- _Problem statement_
Once you reach the line containing "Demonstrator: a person" in the entries below, write out that line and each one after it down to the line containing "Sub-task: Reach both", exactly and with nothing added.

Dataset excerpts:
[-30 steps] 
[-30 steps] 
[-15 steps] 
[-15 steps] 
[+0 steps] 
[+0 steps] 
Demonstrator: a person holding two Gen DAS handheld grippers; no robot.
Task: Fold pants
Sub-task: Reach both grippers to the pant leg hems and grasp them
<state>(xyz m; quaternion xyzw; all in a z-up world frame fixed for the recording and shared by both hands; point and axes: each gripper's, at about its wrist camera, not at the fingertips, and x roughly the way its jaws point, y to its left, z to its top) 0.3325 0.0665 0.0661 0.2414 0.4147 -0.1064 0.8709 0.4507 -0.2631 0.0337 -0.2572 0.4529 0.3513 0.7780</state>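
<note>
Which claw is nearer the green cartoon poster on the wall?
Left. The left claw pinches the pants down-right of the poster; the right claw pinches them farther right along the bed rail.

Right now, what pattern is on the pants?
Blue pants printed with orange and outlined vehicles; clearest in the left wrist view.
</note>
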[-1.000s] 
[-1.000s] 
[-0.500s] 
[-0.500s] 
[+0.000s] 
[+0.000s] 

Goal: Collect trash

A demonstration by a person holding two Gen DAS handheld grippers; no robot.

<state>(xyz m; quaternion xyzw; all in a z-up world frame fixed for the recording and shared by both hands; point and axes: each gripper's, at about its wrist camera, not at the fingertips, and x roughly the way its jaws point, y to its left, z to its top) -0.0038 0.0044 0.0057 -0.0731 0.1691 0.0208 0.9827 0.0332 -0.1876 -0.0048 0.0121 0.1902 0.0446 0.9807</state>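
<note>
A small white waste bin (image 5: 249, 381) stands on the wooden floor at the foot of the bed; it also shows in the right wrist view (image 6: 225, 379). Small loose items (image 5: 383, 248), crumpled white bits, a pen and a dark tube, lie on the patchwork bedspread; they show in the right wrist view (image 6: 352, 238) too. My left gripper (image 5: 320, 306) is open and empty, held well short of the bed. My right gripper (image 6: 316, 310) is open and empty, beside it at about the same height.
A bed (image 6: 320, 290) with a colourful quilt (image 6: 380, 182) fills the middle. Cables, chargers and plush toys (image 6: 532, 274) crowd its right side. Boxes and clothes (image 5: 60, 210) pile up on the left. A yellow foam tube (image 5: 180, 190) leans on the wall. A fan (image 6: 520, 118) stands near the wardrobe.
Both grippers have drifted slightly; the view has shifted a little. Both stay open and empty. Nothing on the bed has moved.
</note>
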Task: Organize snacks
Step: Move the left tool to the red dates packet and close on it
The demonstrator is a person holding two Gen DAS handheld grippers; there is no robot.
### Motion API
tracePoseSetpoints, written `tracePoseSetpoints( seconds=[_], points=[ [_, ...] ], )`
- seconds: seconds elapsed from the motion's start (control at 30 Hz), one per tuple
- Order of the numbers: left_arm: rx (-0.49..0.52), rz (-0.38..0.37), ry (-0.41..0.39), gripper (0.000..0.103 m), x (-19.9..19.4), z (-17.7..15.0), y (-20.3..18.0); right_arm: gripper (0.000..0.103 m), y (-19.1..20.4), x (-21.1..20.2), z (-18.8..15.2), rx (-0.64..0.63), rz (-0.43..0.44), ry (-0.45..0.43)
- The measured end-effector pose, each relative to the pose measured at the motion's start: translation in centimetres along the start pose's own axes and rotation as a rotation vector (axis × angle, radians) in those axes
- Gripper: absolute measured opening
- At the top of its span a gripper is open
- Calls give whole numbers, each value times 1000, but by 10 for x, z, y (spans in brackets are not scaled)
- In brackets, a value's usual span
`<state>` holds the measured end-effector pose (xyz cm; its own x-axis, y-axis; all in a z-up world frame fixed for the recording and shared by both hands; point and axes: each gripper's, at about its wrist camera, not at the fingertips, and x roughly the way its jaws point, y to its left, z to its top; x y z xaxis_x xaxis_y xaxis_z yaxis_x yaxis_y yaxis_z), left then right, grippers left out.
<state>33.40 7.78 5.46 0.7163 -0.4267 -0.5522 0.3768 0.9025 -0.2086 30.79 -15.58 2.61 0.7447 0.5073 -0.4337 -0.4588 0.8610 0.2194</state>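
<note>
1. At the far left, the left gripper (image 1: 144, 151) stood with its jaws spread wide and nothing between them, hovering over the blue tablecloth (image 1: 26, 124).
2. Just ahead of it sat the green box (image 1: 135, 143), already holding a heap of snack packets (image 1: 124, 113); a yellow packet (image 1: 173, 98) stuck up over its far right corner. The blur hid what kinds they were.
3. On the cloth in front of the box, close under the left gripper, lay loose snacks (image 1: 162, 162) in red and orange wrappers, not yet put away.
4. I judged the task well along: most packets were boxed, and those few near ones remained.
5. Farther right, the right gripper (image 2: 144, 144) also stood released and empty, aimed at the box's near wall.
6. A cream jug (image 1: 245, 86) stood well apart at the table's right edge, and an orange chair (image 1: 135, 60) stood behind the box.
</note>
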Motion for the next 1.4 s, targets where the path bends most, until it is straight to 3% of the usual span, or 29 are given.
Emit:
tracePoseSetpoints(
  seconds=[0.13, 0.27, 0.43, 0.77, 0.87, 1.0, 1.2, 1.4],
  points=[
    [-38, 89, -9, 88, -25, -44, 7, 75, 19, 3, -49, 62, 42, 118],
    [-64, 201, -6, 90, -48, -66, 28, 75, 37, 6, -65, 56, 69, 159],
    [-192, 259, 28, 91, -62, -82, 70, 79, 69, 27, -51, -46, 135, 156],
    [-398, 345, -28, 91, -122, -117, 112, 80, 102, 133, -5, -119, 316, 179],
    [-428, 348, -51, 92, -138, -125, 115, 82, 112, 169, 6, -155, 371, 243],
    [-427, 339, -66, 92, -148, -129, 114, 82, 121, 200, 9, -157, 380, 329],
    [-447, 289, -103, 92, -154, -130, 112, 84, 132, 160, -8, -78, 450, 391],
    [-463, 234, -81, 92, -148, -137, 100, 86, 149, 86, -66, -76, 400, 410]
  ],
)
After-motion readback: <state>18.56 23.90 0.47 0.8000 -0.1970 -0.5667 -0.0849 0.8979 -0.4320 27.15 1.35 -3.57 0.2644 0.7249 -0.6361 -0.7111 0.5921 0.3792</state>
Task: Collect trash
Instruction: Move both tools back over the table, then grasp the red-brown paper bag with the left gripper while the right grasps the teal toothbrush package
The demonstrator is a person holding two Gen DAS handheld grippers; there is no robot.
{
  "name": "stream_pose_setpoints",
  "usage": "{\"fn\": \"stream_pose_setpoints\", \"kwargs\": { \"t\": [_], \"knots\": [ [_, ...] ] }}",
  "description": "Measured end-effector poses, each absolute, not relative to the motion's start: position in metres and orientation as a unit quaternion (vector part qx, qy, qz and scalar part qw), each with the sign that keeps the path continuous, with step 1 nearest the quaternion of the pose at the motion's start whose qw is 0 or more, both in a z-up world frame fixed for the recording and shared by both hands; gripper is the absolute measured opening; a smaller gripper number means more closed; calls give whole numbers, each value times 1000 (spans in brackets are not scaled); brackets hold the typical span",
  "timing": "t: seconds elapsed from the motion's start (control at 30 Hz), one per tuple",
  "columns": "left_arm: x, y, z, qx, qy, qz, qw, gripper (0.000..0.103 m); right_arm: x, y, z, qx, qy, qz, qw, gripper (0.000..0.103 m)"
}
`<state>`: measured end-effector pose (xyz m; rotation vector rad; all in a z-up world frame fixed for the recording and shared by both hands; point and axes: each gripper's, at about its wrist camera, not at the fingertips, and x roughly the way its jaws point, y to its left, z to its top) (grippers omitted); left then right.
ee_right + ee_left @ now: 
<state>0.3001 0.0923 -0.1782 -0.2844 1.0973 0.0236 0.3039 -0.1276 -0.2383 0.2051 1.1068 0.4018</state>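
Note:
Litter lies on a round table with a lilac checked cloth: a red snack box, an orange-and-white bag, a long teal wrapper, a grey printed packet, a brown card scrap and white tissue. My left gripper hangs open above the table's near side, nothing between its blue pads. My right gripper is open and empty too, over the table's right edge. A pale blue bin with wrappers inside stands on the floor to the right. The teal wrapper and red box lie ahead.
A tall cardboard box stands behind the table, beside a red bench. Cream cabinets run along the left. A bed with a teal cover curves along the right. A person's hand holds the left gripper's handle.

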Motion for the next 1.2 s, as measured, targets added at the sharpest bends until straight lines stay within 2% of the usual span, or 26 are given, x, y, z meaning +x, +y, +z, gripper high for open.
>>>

- _Result of this task_
Demonstrator: a person holding two Gen DAS handheld grippers; no robot.
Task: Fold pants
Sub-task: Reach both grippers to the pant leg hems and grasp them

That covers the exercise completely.